The number has barely surfaced in war coverage dominated by oil prices, shipping disruptions, and troop movements. But the fertiliser crisis may prove the conflict’s most lasting humanitarian legacy.

A Supply Chain in Freefall

The mechanics are straightforward, if brutal. Roughly 35 per cent of the world’s urea — a key fertiliser ingredient — comes from Gulf states, according to Yara. Since the war began, those supplies have been choked. Urea prices have surged by 60 to 70 per cent, according to Yara figures cited by the Guardian, while the BBC reports that overall fertiliser prices have soared by 80 per cent.

Ammonia, the foundational raw material for nitrogen-based fertilisers, has also been severely affected. Storage of ammonia is inherently dangerous — the substance can cause serious respiratory tract damage — and the risks of keeping inventories in a conflict zone have led countries including Qatar to suspend production entirely.

“We are losing production every day,” Holsether told the Guardian, referring to overall fertiliser output. “It will take weeks or months to restart.”

From Chemistry to Hunger

The chain reaction runs from industrial chemistry to agriculture to economics to food insecurity. Without nitrogen fertiliser, crop yields for some staples can drop by as much as 50 per cent in a single season, Holsether told the BBC. That hit is not theoretical. The sowing season in sub-Saharan Africa is approaching, and farmers there face a squeeze: rising costs for diesel, energy, and fertiliser, while crop prices have not yet adjusted upward to cover them.

Chris Rogers, head of supply chain research at S&P Global Market Intelligence, said Ethiopia and Kenya are among the most exposed nations in the region, given their dependence on Middle Eastern nitrogenous fertilisers.

Farmers in Europe can reduce fertiliser use without catastrophic yield losses because soil conditions and farming techniques are already optimised, Holsether noted. Not so in Africa, where soils are often under-fertilised to begin with. A reduction there is not a trim — it is a cut to the bone.

The Global Auction

The most striking warning from Yara’s chief executive is the mechanism by which scarcity becomes hunger: a de facto global auction. If fertiliser becomes scarce and expensive, wealthier countries simply outbid poorer ones for what remains. Europe will not see famine, Holsether said bluntly. But Europeans should understand who they are buying the food away from.

“The most important thing we can do now is raise the alarm on what we are seeing right now — that there is a risk of a global auction on fertiliser that means it becomes unaffordable for those most vulnerable,” he told the Guardian.

The dynamic has precedent. The 2022 disruption to fertiliser exports after Russia’s invasion of Ukraine sent food prices soaring across Africa and the Middle East. The difference now is scale: the Gulf states supply a far larger share of global urea than any single previous disruption touched.

The Safety Net Gap

The European Union has already loosened state subsidy rules and announced grant aid of up to €50,000 for individual farmers to cover the extra cost of fuel or fertiliser. The UK Food and Drink Federation forecasts food inflation could reach 10 per cent by year’s end — an unwelcome squeeze, but survivable.

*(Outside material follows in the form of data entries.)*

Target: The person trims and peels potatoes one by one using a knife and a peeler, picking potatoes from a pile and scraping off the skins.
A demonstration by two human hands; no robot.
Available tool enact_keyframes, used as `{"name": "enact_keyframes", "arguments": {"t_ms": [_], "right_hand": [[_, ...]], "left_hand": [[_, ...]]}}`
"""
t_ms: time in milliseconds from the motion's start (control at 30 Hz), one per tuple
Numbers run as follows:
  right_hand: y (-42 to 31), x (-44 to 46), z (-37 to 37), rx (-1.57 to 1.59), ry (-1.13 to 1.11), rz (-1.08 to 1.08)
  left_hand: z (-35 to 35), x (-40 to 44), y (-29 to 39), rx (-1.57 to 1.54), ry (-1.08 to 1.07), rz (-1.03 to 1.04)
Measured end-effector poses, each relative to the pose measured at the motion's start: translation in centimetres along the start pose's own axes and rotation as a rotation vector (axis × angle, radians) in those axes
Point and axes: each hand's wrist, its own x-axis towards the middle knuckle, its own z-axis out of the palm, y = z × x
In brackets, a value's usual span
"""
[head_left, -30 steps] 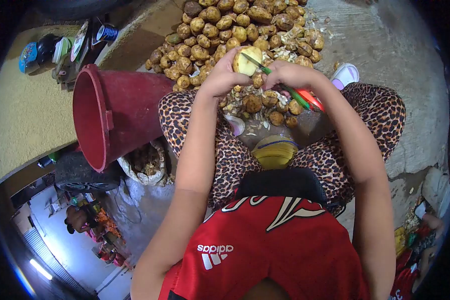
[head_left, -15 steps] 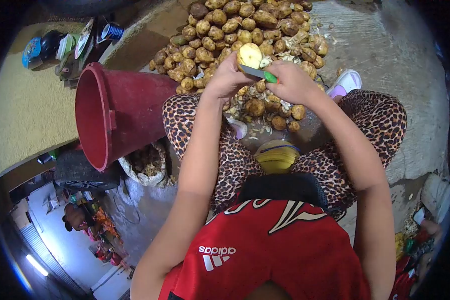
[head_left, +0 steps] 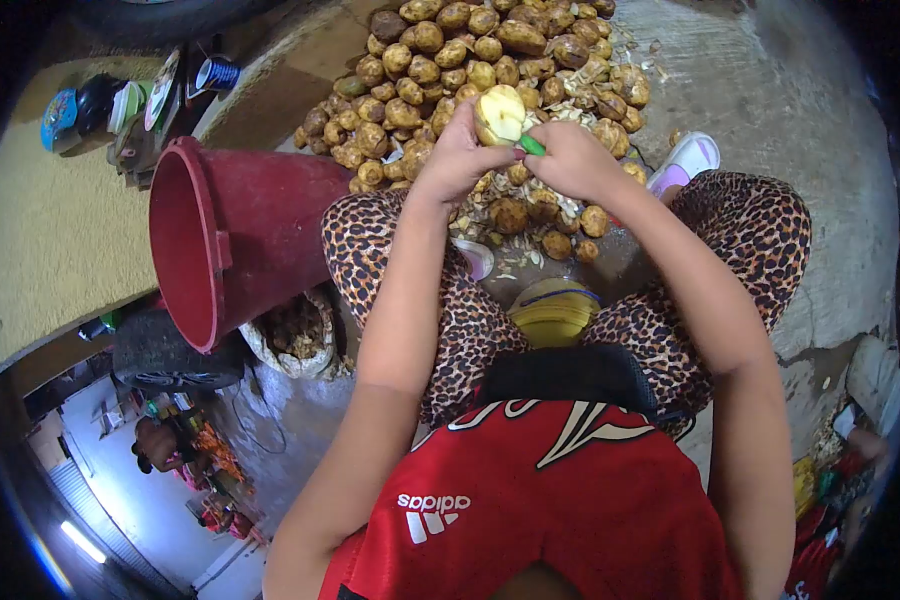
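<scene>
A partly peeled potato [head_left: 499,112], pale yellow and cut flat on its near faces, is gripped in my left hand [head_left: 457,165]. My right hand [head_left: 576,162] is closed around the green handle of a knife [head_left: 532,145] right beside the potato. The blade is mostly hidden, so I cannot tell whether it touches the flesh. Beyond both hands lies a large heap of unpeeled brown-yellow potatoes [head_left: 402,113], with pale peel scraps [head_left: 568,212] scattered among the nearer ones.
A large red bucket [head_left: 270,215] lies tipped at left, its mouth facing left. Below it stands an open sack [head_left: 315,345]. A yellow container [head_left: 553,318] sits between my legs. Other people [head_left: 160,445] are at lower left; another person's arm [head_left: 867,443] shows at lower right.
The potato has turned in my left hand, showing more cut faces. The knife has shifted slightly left and its blade, plainly seen earlier, is now mostly out of sight.
</scene>
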Motion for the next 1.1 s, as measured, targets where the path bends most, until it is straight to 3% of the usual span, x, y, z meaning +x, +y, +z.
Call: {"name": "enact_keyframes", "arguments": {"t_ms": [167, 267, 367, 567, 800, 967, 1067, 1100], "right_hand": [[1.1, 0.4, 1.3, 0.066, 0.053, 0.039], [1.8, 1.2, 0.2, 0.323, -0.281, 0.062], [1.7, 1.0, -0.4, 0.633, -0.462, 0.146], [2.4, 0.9, -0.2, 0.99, -0.642, 0.206], [2.9, 1.3, -0.6, 1.106, -0.491, 0.187], [2.2, 1.4, -1.3, 0.968, -0.271, 0.227], [3.1, 1.9, -2.0, 0.963, -0.215, 0.226], [3.0, 1.9, -1.8, 0.745, -0.162, 0.18]], "left_hand": [[0.5, 0.3, -0.4, 0.161, 0.06, 0.087], [0.8, -0.3, 0.5, 0.121, 0.038, 0.009], [0.6, -0.6, 0.7, -0.006, -0.037, -0.03], [0.7, -0.7, 0.7, -0.095, -0.029, -0.056], [0.5, -0.8, 0.9, -0.164, 0.05, -0.046], [0.2, -0.8, 1.4, -0.337, 0.101, -0.069], [-0.4, -0.7, 1.4, -0.423, -0.009, -0.069], [-0.4, -0.8, 1.5, -0.412, -0.013, -0.056]]}}
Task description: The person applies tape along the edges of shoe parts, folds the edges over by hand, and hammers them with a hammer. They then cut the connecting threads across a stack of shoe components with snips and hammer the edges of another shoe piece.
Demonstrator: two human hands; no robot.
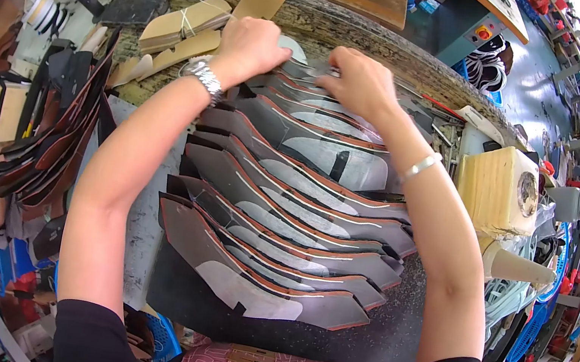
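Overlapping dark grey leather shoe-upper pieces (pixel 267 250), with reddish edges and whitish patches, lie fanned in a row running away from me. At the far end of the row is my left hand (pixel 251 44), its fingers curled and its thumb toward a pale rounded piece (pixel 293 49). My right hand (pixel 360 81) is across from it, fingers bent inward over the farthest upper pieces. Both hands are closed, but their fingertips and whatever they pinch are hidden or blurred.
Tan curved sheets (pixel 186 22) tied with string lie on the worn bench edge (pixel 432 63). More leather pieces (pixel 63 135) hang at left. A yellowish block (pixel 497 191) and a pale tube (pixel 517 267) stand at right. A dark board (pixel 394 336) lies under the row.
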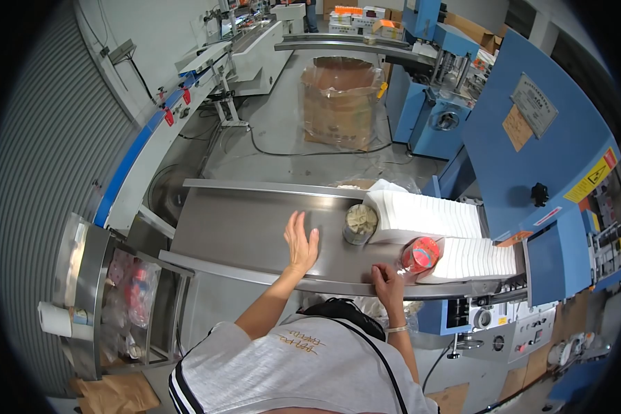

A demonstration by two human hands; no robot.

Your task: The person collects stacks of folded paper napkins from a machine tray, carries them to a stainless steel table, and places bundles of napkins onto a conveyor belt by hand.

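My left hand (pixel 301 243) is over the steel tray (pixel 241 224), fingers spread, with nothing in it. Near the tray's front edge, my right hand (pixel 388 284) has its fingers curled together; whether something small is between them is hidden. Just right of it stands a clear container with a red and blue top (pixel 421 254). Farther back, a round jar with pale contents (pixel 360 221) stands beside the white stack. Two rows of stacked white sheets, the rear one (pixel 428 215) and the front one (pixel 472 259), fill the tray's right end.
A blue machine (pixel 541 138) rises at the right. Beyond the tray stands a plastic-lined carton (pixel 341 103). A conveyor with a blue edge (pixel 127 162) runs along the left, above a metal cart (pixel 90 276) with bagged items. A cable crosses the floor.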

In sub-Saharan Africa, those support structures do not exist. “Yet again, we are in a situation where the most vulnerable will pay the highest price,” Holsether said.

Yara, with plants in 60 countries and sales in 140, is not a disinterested observer — it stands to gain from higher fertiliser prices. But its warnings are corroborated by independent analysts at S&P Global, and the underlying arithmetic is not in dispute. Holsether said he travelled to London this week to draw leaders’ attention to the risk before it spirals beyond response.

“It is important to communicate the message about the danger of what potentially could happen before it is too late,” he said.